PROBLEM:
Using the listing below, print exactly everything from the line with "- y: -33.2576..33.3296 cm" down to the line with "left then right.", both included, and nothing more.

INPUT DATA:
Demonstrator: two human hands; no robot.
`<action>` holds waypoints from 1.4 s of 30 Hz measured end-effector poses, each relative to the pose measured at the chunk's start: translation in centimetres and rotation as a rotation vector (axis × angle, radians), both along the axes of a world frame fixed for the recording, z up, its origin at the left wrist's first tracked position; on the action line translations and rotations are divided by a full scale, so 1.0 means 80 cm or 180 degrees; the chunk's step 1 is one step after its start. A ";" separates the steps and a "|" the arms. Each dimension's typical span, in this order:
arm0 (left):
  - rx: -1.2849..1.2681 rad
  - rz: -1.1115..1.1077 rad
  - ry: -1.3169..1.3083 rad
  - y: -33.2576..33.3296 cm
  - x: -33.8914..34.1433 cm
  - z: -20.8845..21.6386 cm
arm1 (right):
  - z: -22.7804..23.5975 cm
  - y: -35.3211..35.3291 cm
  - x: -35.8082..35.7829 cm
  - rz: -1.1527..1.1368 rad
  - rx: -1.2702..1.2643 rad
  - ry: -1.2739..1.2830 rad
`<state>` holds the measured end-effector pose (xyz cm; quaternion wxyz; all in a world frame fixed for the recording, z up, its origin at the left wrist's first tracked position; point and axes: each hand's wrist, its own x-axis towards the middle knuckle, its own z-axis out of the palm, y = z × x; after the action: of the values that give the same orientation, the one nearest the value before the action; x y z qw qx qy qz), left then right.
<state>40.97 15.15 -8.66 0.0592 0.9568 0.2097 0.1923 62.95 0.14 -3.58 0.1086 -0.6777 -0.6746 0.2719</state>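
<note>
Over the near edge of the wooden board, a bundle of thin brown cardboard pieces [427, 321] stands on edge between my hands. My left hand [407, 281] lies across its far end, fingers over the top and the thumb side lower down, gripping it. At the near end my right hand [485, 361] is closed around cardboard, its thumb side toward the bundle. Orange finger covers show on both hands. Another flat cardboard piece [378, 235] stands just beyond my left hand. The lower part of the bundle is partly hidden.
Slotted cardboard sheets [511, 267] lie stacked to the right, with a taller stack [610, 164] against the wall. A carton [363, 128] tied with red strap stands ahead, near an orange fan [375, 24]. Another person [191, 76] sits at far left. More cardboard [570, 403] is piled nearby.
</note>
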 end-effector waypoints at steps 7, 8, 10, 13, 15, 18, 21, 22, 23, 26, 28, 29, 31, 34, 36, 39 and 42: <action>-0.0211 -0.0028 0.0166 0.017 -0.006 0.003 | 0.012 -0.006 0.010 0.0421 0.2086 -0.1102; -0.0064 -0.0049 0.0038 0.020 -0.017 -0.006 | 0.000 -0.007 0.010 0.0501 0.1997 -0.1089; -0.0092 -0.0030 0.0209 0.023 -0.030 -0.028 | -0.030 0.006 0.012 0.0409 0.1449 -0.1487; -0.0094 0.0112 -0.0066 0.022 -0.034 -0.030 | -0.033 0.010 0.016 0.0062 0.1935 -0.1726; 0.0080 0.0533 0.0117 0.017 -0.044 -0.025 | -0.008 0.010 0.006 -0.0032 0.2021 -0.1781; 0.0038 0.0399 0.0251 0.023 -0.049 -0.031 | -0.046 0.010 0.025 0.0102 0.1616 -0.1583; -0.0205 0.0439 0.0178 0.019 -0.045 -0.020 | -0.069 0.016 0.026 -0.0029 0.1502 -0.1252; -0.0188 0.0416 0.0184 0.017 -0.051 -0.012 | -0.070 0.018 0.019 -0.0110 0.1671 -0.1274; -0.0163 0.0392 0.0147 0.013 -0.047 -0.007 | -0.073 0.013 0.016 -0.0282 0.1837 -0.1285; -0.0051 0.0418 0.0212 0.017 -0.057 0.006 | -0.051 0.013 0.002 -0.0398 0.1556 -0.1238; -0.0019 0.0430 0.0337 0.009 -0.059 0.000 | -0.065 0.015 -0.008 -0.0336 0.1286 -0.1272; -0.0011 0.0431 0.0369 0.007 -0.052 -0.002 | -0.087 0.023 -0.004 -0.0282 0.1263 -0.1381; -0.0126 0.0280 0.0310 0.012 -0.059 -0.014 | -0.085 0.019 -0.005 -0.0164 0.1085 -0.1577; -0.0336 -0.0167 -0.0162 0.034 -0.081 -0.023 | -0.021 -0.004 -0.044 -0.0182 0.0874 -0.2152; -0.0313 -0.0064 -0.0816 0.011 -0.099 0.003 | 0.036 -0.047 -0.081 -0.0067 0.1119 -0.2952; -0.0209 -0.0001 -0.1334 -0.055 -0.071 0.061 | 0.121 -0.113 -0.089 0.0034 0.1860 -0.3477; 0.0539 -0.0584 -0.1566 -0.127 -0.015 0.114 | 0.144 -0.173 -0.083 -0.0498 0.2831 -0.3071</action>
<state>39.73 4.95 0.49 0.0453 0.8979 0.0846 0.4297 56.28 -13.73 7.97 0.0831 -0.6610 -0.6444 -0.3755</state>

OUTPUT FOR THIS TASK:
  - y: -33.2576..33.3296 cm
  - x: -33.8914..34.1433 cm
  - z: -20.8845..21.6386 cm
arm1 (right):
  - z: -22.7804..23.5975 cm
  - y: -35.3211..35.3291 cm
  - x: -35.8082..35.7829 cm
  - rz: -1.1527..1.1368 rad
  - rx: -1.2702..1.2643 rad
  - ry: -1.2739..1.2830 rad
`<state>` holds the measured end-effector pose (xyz cm; quaternion wxyz; all in a world frame fixed for the recording, z up, its origin at the left wrist's first tracked position; point and axes: each hand's wrist, its own x-axis towards the middle knuckle, its own z-axis out of the palm, y = z × x; after the action: of the values that give the same orientation, the one nearest the value before the action; x y z qw qx qy qz), left then right.

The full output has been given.